Markoosie, « Préface », dans Patsauq, 2011 : 37

La discussion en atelier est aussi aidée dans ce cas-ci par les nombreux paratextes, à la fois liés à l’oeuvre (les péritextes), mais aussi le discours qu’on a porté historiquement et de manière contemporaine sur l’oeuvre (les épitextes). Dans le cas du livre de Markoosie, les enjeux de réédition sont déclarés publiquement, dans la promotion du livre, dans différents lancements ou des articles promotionnels.
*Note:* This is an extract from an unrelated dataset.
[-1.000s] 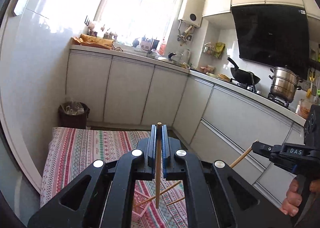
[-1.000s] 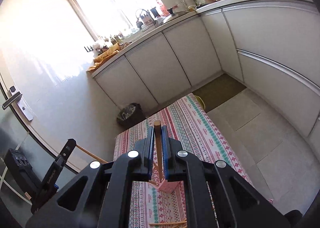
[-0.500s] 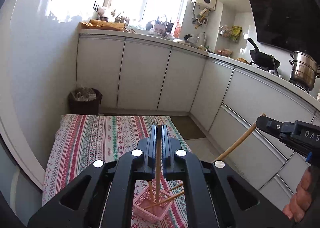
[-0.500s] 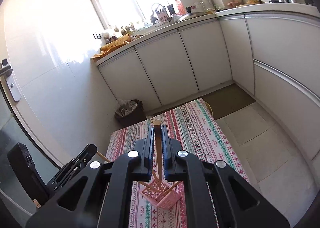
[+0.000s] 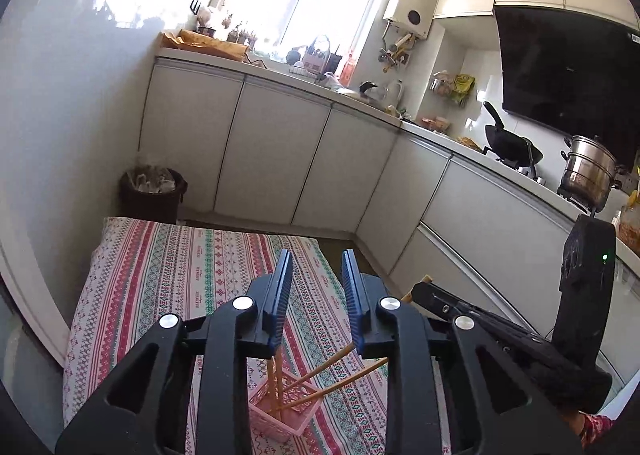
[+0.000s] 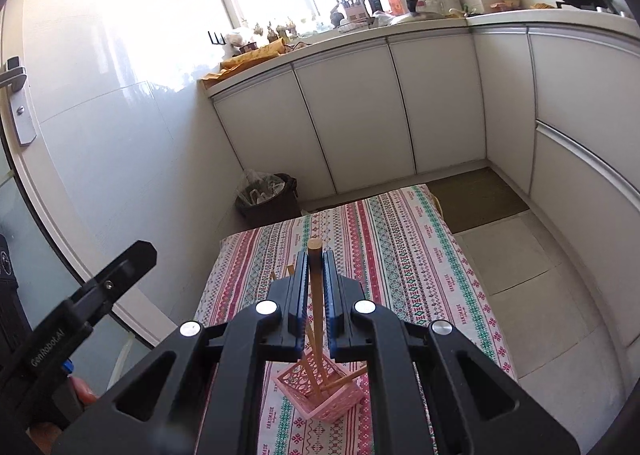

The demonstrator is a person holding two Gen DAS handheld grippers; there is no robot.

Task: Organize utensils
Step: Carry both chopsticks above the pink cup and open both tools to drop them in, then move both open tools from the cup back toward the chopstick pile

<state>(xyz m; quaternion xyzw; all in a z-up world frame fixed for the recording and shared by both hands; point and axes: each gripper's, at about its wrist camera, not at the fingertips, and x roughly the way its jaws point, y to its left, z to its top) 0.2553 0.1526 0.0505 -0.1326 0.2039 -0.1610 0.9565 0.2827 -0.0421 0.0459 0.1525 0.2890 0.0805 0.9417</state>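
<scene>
Pinching 1 chopstick upright in my right gripper, its tip inside the pink basket directly below, I have my left gripper just opening, nothing between its jaws, above the same basket.

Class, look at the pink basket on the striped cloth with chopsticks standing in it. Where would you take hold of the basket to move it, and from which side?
Probably grip one upper wall of the basket from above, at a corner clear of the chopsticks; its open top and thin lattice walls suit a pinch.
</scene>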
Je termine en rappelant l’objectif de l’atelier de critiques des traductions, en adaptant le propos de Karen Emmerich qui m’avait donné l’impulsion de créer cette initiative pédagogique : permettre aux étudiantes et aux étudiants de prendre conscience de « la nature changeante, historique, des formes et du goût littéraires », en plus de les aider à « comprendre la part herméneutique de la traduction en faisant l’expérience d’une pluralité d’interprétations à la fois de la signification du texte, mais aussi des manières dont cette signification prend forme dans les différentes versions » (Emmerich, 2017 : 152; ma traduction). L’atelier de critique de traductions est ainsi de faire l’expérience de la traduction en tant que traduction.